Set down the data again exactly. Pictures are not part of the copy.
_____
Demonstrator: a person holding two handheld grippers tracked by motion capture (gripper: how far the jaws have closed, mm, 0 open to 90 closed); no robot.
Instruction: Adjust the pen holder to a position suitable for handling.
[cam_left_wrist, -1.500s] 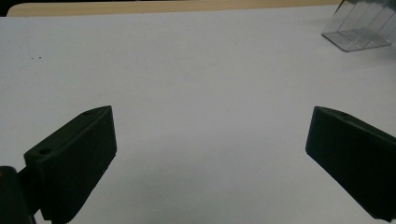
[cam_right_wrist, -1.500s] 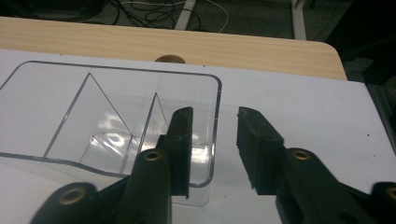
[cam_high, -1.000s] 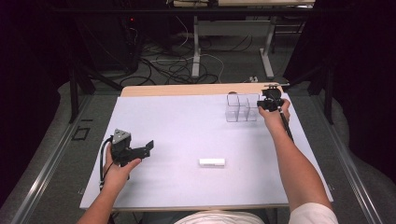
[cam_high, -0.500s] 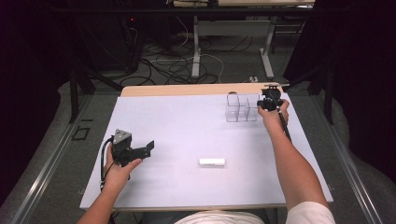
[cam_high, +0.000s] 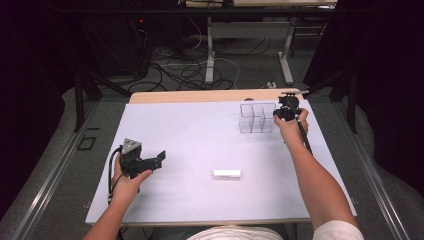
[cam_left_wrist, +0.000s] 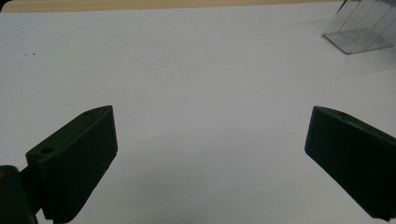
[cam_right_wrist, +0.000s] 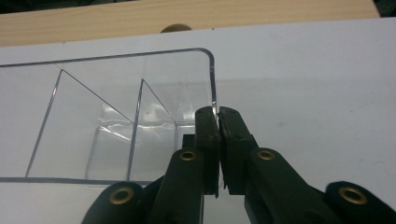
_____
- Response area:
Demonstrator: a person holding two handheld grippers tracked by motion capture (gripper: how far the jaws have closed, mm, 0 open to 90 closed); no robot.
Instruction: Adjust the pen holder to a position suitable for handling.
[cam_left_wrist, -1.500s] 
[cam_right_wrist, -1.500s] 
[cam_high, -1.000s] 
[cam_high, -0.500s] 
[cam_high, +0.000s] 
[cam_left_wrist, +0.000s] 
[cam_right_wrist, +0.000s] 

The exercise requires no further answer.